**WORK TO COMPLETE**
Using the records below, report how many lines hold "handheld", with no extra text.

++++++

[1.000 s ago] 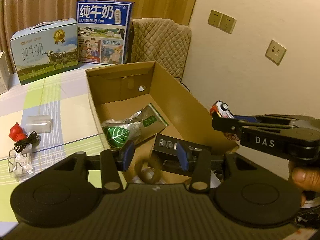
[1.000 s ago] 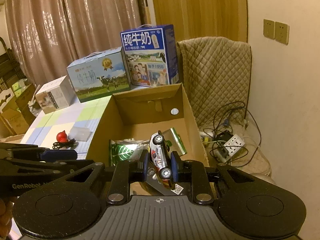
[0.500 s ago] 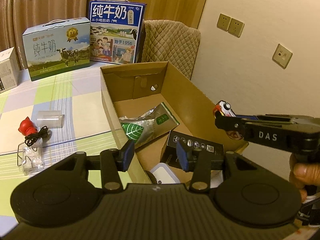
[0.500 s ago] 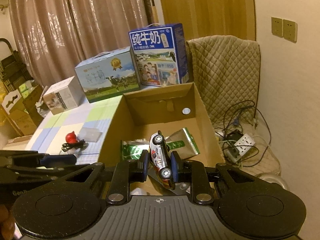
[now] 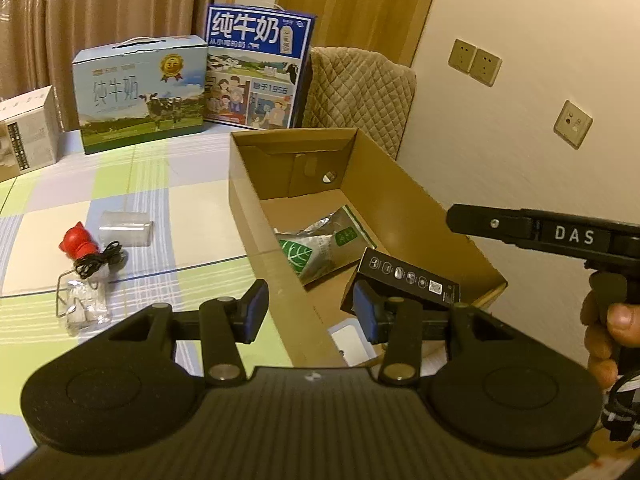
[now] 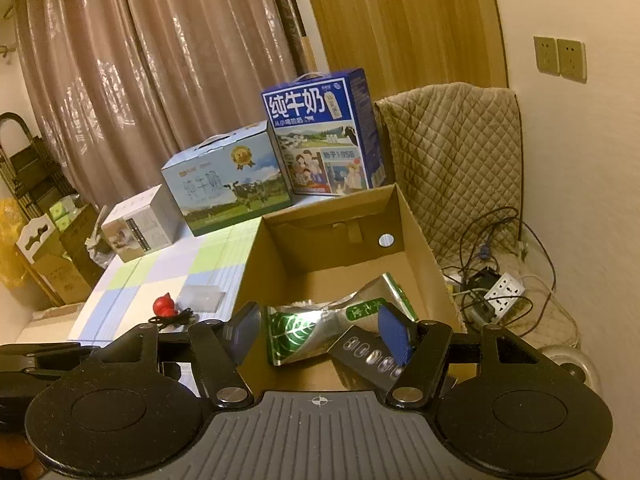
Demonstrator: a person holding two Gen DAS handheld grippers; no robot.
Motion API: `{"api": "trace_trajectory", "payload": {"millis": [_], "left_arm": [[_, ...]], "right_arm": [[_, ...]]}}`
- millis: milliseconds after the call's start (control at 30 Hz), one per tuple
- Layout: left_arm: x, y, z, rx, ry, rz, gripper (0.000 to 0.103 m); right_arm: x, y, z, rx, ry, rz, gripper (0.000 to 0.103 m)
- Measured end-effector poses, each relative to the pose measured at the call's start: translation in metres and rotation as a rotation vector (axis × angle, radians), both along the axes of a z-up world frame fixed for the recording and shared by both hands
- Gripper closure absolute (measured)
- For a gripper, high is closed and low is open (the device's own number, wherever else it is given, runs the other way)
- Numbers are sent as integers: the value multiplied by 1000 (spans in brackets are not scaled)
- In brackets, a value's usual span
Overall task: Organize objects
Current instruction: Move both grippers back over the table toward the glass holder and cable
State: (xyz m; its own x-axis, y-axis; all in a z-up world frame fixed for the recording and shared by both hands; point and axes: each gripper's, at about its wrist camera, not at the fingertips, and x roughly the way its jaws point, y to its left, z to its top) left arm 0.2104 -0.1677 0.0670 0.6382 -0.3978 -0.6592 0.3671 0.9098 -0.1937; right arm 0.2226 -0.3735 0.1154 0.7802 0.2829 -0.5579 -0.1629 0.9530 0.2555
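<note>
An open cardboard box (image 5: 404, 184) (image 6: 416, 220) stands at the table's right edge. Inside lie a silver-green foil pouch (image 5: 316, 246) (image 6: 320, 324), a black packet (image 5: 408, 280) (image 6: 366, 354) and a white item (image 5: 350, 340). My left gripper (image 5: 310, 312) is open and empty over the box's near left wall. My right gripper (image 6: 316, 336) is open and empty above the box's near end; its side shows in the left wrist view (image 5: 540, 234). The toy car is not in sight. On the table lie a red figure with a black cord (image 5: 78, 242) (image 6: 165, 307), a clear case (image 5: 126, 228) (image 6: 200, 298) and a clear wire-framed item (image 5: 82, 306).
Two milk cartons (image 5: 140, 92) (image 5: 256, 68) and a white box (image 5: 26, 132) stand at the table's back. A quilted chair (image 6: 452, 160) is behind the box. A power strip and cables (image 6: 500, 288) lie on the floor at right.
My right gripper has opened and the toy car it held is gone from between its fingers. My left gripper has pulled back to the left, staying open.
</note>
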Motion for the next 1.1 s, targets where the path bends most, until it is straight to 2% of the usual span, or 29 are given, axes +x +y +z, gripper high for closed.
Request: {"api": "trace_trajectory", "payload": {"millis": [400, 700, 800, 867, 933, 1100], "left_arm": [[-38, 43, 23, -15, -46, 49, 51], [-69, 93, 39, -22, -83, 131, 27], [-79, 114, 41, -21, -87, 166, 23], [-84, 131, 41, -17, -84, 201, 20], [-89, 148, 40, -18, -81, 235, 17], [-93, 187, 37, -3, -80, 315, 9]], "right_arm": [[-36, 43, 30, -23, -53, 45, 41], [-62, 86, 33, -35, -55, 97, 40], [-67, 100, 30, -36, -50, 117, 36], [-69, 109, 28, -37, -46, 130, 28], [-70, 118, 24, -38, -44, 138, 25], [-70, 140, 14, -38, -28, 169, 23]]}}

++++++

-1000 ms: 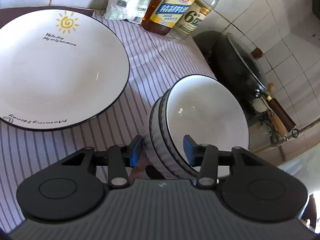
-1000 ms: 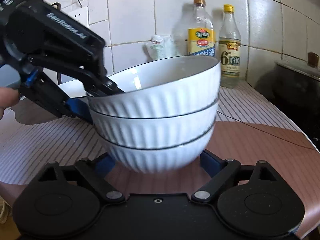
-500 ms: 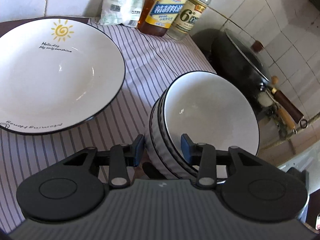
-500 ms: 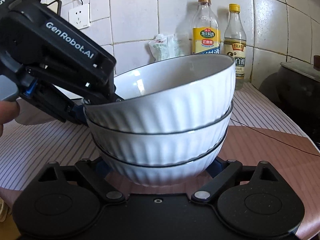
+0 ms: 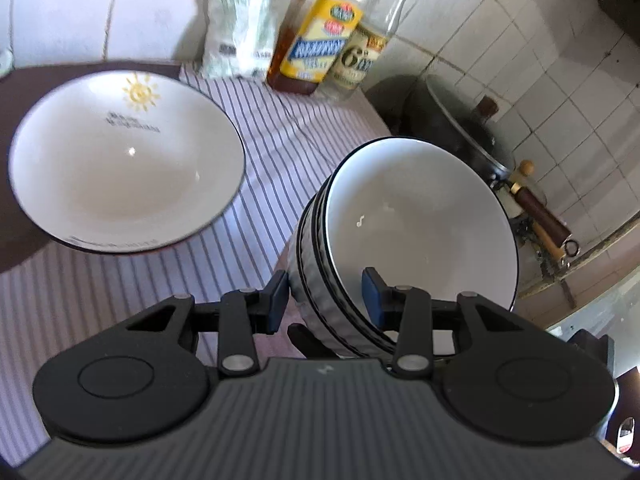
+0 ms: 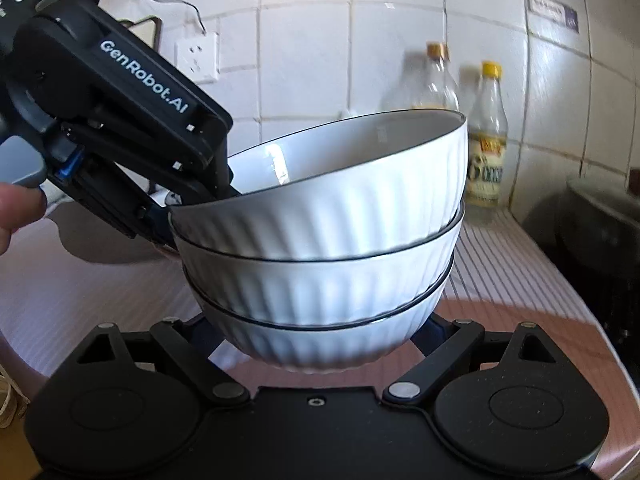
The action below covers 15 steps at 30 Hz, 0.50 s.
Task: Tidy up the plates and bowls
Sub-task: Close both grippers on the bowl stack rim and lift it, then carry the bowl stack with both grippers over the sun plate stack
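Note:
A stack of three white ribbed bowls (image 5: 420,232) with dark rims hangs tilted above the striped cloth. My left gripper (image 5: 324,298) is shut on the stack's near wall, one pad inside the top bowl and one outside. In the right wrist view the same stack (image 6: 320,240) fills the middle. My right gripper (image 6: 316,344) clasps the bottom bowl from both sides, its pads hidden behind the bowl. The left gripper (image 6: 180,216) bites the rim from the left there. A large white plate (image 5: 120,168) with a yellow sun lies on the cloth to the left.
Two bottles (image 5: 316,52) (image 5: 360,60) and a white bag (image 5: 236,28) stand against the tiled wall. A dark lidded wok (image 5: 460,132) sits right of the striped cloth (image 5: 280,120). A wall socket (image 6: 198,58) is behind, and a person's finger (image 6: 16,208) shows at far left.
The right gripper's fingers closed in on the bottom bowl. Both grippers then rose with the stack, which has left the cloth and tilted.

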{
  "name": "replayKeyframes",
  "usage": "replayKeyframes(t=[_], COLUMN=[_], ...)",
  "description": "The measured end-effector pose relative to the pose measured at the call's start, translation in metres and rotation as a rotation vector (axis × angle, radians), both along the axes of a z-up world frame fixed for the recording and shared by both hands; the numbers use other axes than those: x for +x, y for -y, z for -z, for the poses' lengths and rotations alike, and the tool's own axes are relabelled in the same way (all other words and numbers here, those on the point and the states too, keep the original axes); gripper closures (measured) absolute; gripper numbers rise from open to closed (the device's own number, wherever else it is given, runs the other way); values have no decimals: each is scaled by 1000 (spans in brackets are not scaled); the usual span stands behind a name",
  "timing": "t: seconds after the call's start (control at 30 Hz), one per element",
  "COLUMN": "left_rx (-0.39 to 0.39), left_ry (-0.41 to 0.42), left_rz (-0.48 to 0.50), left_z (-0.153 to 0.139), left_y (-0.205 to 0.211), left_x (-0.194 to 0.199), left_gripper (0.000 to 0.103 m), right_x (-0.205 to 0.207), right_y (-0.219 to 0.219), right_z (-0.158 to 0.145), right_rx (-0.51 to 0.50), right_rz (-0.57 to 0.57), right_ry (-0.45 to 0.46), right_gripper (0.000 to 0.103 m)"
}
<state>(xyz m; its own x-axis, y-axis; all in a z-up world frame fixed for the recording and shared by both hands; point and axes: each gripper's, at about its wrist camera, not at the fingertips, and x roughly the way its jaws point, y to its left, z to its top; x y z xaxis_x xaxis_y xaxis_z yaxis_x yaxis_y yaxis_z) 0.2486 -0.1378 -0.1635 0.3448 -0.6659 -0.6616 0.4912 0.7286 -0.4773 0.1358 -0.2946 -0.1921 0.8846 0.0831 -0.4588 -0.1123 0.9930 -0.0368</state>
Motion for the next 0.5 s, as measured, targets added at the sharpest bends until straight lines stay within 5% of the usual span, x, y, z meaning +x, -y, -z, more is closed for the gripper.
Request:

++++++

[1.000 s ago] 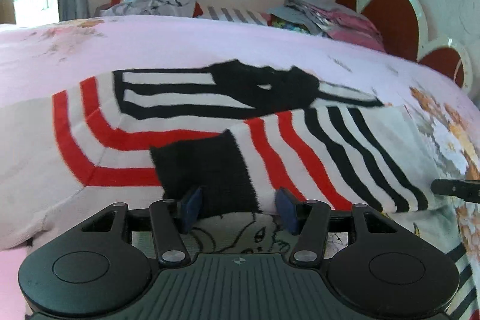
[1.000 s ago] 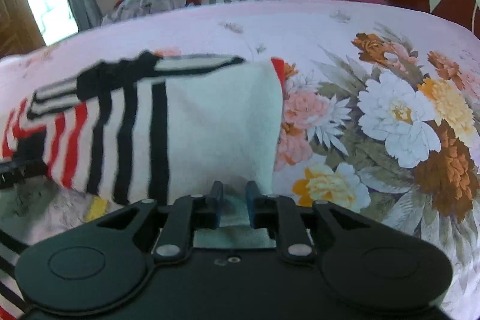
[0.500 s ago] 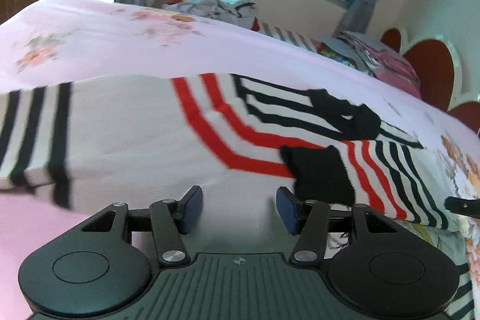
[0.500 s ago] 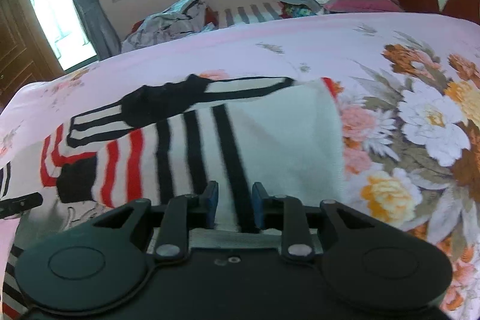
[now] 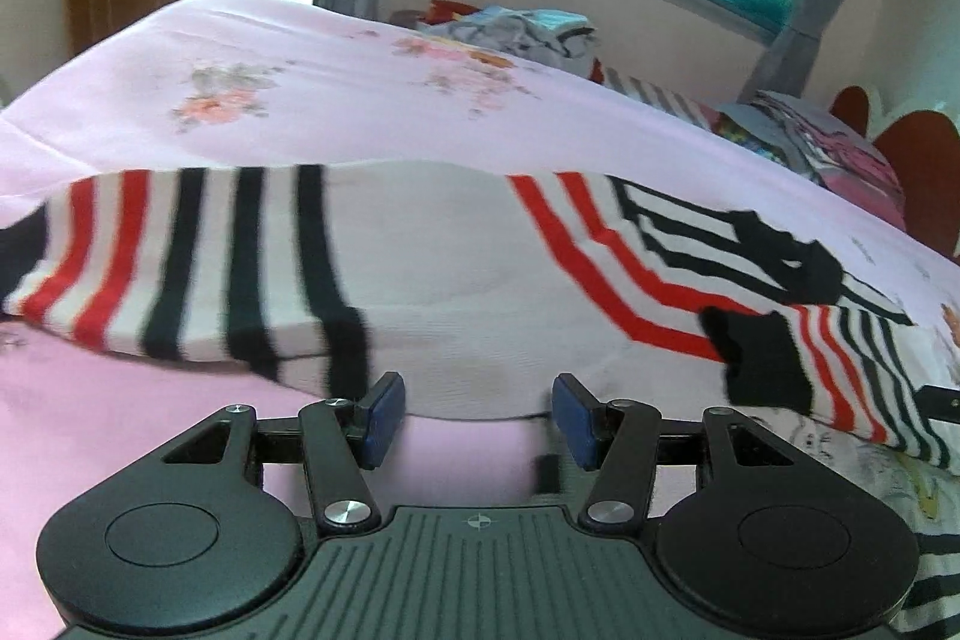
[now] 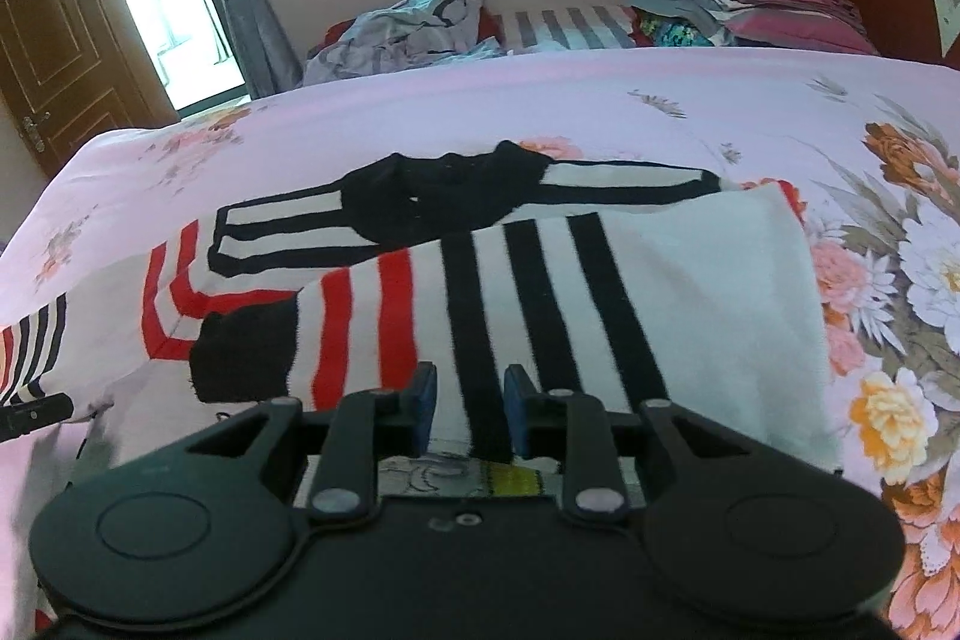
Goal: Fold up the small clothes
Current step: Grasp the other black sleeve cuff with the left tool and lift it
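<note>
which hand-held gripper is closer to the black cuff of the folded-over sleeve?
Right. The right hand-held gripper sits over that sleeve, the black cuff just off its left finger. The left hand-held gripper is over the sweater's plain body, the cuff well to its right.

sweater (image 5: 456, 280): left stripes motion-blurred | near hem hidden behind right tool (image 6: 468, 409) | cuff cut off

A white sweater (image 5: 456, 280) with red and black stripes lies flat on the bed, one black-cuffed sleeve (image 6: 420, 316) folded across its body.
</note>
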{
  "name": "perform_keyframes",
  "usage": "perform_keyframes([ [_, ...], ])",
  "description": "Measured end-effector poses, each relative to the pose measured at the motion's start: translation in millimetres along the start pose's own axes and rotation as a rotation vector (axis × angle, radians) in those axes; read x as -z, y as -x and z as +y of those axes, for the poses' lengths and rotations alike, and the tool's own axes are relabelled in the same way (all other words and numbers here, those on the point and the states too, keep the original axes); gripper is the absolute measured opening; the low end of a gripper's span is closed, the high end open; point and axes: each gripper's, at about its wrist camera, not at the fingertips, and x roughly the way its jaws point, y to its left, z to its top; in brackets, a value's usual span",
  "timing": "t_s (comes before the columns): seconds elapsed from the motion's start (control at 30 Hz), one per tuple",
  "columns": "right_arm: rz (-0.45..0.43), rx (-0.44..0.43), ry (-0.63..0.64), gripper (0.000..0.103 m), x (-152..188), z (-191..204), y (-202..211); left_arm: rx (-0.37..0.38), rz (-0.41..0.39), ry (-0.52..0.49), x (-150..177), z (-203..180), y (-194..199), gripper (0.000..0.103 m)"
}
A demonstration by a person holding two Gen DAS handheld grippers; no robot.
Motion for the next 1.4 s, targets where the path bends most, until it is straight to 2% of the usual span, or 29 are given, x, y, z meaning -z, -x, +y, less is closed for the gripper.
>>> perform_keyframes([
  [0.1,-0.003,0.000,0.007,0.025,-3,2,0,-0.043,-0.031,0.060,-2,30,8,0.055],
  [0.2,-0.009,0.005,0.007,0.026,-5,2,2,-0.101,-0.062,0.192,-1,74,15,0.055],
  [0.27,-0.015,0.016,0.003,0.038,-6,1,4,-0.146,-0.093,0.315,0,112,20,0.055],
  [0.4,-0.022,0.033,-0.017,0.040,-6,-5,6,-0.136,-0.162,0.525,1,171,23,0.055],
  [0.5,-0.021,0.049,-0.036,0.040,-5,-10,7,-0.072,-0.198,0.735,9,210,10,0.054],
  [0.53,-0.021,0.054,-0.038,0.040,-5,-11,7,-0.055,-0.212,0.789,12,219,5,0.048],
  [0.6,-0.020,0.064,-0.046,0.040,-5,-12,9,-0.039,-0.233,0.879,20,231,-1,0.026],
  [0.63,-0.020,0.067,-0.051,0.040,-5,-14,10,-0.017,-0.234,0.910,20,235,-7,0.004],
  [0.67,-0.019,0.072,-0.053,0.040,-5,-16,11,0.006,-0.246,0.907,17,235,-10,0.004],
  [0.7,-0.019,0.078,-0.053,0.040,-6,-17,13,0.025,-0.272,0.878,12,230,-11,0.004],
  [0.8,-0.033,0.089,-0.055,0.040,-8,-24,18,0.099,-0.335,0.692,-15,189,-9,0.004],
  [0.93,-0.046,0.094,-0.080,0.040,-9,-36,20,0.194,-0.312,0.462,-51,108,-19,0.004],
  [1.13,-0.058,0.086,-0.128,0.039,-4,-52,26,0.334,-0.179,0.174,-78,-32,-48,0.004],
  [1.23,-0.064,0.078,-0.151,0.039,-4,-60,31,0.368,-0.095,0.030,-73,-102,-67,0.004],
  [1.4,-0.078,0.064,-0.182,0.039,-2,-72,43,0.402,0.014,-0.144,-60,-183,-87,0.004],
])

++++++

**ANSWER TO THIS PROBLEM**
2